The main pressure to release more often is to make features available to users faster. Developers get a faster feedback loop, hardware vendors ensure software is compatible with their latest products, and users get exciting new features. "Release early, release often" is a best practice in our industry -- we should generally aim at releasing as often as possible.
My view is that we are in a place where openstack projects are very well tested together nowadays. This test coverage reduce the need of "coordinated releases" with larger testing... to a point that some operators are (al)ready to consume master branch. So, for those in need of the latest features early (in a long term fashion), there are two choices, regardless of release & branching cycle: Stay on that rolling forward branch (master), or manage your own fork of the code. That choice wasn't really possible in the early days of openstack without taking larger risks.
But that is counterbalanced by pressure to release less often. From a development perspective, each release cycle comes with some process overhead. On the integrators side, a new release means packaging and validation work. On the users side, it means pressure to upgrade. To justify that cost, there needs to be enough user-visible benefit (like new features) in a given release.
Very good summary.
For the last 10 years for OpenStack, that balance has been around six months. Six months let us accumulate enough new development that it was worth upgrading to / integrating the new version, while giving enough time to actually do the work. It also aligned well with Foundation events cadence, allowing to synchronize in-person developer meetings date with start of cycles.
I think we're hitting something here.
The major recent change affecting this trade-off is that the pace of new development in OpenStack slowed down. The rhythm of changes was divided by 3 between 2015 and 2021, reflecting that OpenStack is now a mature and stable solution, where accessing the latest features is no longer a major driver. That reduces some of the pressure for releasing more often.
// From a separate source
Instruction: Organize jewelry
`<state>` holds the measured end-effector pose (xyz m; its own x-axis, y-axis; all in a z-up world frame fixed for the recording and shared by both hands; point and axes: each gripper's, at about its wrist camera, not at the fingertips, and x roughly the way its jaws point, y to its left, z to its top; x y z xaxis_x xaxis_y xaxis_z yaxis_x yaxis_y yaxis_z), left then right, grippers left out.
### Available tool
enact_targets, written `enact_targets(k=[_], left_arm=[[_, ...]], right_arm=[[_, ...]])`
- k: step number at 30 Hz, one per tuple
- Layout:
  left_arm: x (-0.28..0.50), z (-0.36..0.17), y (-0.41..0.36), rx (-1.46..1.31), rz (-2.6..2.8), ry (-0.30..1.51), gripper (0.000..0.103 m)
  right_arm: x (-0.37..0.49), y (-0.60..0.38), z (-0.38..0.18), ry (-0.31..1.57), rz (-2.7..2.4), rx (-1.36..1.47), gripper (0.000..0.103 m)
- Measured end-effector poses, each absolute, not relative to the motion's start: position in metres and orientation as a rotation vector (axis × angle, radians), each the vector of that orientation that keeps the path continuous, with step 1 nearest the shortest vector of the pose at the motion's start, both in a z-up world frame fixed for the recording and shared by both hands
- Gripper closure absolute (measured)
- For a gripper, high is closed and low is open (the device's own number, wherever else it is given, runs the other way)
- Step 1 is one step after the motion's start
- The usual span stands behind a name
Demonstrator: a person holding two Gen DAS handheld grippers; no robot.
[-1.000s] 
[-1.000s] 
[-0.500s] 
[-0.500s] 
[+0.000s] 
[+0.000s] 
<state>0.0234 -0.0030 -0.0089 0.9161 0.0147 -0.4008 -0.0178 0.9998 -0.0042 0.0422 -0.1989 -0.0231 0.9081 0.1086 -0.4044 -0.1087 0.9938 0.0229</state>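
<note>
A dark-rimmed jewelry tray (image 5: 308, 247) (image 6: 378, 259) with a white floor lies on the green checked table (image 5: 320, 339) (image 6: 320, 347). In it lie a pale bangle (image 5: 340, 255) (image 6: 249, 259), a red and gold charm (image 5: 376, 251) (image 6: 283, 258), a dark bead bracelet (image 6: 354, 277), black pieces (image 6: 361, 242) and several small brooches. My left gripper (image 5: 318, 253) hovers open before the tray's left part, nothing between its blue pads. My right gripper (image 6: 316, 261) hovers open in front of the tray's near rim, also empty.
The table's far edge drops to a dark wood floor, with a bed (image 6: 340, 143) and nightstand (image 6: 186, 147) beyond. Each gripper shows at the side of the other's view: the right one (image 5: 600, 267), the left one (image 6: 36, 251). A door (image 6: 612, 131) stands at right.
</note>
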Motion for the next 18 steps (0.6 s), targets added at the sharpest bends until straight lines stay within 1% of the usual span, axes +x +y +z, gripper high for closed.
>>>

At the same time, we have more users every day, with larger and larger deployments, and keeping those clusters constantly up to date is an operational challenge. That increases the pressure to release less often. In essence, OpenStack is becoming much more like a LTS distribution than a web browser -- something users like moving slow.
Over the past years, project teams also increasingly decoupled individual components from the "coordinated release". More and more components opted for an independent or intermediary-released model, where they can put out releases in the middle of a cycle, making new features available to their users. This increasingly opens up the possibility of a longer "coordinated release" which would still allow development teams to follow "release early, release often" best practices. All that recent evolution means it is (again) time to reconsider if the 6-month cadence is what serves our community best, and in particular if a longer release cadence would not suit us better.
Again, thanks to the increase in testability (projects tested together), it could be time for us to step away from the whole model of coordinated release, which is IMO part of this problem. I feel it's okay for a project to release when they are ready/have something to release. What's holding us up to do that? Again, if we stop pushing this "artificial" release model, we'll stop the branching efforts causing overhead work. It's not bringing any value to the ecosystem anymore.
While releasing less often would definitely reduce the load on the release management team, most of the team work being automated, we do not think it should be a major factor in motivating the decision. We should not adjust the cadence too often though, as there is a one-time cost in switching our processes. In terms of impact, we expect that a switch to a longer cycle will encourage more project teams to adopt a "with-intermediary" release model (rather than the traditional "with-rc" single release per cycle), which may lead to abandoning the latter, hence simplifying our processes. Longer cycles might also discourage people to commit to PTL or release liaison work. We'd probably need to manage expectations there, and encourage more frequent switches (or create alternate models).
I feel it's okay to reduce the cadence of a 'coordinated release' to a year, from a consumer perspective. However, I think it's not the right path forward _without other changes_ (see my comment above, and the reduction of the amount of branches). If the release work didn't change from when I was still in the team, having a longer cycle means more patches to review inside a single release. Of course, less activity in OpenStack have a good counter-balance effect in here. I just believe it's better to release _more often_ than not. But _branching_ should be reduced as much as possible, that's the costly part (to what I have seen, tell me if I am wrong). I don't see any value in making longer releases for the sake of it. I don't see the reason of multiplying the amount of branches and upgrade paths to maintain.
If the decision is made to switch to a longer cycle, the release management team recommends to switch to one year directly. That would avoid changing it again anytime soon, and synchronizing on a calendar year is much simpler to follow and communicate. We also recommend announcing the change well in advance. We currently have an opportunity of making the switch when we reach the end of the release naming alphabet, which would also greatly simplify the communications around the change.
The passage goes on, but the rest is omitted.